[TASK DIRECTIONS] Starting at the line below with "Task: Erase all" and stopping at the line with "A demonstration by", please print each line exactly, those two included, and skip every picture.

═══ DATA RECORDS

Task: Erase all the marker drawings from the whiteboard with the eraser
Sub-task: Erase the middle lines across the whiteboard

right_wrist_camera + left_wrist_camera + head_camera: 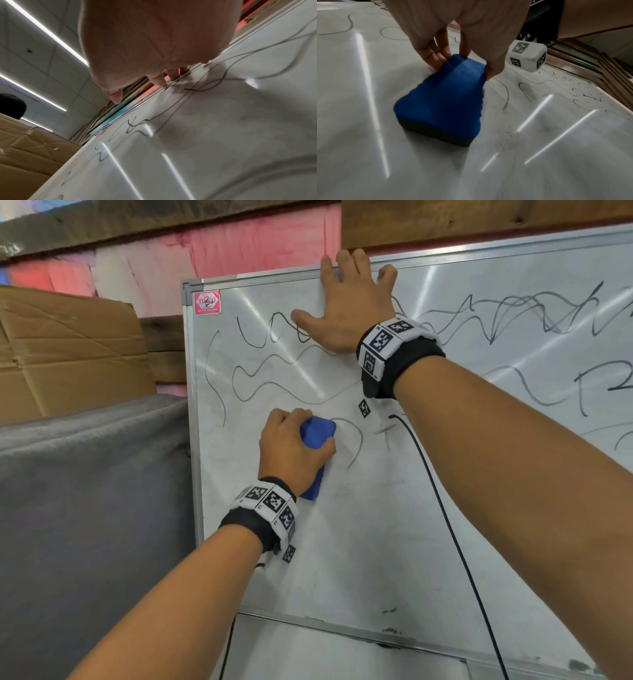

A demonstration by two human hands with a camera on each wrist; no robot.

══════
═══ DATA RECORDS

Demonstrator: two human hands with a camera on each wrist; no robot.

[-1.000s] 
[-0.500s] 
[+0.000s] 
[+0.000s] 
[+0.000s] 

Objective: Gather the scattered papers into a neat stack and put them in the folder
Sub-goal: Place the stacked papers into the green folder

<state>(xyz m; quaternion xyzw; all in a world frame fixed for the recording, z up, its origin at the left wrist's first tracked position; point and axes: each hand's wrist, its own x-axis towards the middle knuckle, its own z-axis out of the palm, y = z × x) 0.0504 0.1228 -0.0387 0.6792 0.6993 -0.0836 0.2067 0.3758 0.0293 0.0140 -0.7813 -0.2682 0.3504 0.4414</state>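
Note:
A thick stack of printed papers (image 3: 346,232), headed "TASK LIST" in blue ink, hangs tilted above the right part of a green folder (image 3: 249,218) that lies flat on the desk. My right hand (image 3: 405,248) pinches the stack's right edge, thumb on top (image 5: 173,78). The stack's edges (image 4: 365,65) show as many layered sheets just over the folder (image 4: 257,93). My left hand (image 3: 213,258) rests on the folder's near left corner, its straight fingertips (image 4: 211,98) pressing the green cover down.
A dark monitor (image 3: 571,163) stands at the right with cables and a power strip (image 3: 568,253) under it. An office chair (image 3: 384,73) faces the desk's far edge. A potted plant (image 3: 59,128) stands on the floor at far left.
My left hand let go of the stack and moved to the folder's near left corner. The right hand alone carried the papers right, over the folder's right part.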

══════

[PROBLEM SOLUTION]
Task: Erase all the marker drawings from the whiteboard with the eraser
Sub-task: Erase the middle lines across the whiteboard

right_wrist_camera + left_wrist_camera + head_camera: 

A demonstration by two human hands with a camera on each wrist; no robot.

The exercise closes with this answer.